Your task → Isolate every line in the data with the string "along" and copy it.

Data provided →

━━━

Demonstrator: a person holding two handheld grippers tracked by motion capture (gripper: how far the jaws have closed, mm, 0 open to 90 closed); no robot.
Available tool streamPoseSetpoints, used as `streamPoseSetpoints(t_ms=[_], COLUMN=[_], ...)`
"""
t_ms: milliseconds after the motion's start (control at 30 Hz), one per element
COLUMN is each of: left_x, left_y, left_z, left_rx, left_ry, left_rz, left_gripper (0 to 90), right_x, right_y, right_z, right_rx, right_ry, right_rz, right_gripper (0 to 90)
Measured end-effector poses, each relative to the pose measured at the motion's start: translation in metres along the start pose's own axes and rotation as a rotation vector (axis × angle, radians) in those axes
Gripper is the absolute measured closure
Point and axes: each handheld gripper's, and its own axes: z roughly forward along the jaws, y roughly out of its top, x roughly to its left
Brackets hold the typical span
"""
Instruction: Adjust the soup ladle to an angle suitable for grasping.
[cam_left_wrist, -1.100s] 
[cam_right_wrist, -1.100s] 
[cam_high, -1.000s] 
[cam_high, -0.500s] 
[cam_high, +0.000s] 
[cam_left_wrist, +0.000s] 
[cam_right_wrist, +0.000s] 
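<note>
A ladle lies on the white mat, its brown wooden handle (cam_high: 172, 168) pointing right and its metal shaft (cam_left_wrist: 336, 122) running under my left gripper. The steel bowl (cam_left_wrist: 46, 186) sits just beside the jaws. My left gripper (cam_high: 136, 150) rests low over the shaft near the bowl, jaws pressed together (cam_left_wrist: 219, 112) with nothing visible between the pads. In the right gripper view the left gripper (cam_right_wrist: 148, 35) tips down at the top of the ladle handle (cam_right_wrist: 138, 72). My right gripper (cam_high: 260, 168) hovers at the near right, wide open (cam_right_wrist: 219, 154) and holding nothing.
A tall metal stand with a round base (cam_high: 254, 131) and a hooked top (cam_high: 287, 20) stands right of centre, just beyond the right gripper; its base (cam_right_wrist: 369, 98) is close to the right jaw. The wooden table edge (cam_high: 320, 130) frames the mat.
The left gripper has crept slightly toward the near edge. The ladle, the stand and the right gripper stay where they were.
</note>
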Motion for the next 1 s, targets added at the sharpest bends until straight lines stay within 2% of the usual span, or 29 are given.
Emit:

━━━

Solution to the problem →
Measured end-effector poses, each relative to the pose measured at the motion's start: translation in metres along the start pose's own axes and rotation as a rotation vector (axis × angle, radians) in those axes
Point and axes: each handheld gripper's, and its own axes: z roughly forward along the jaws, y roughly out of its top, x roughly to its left

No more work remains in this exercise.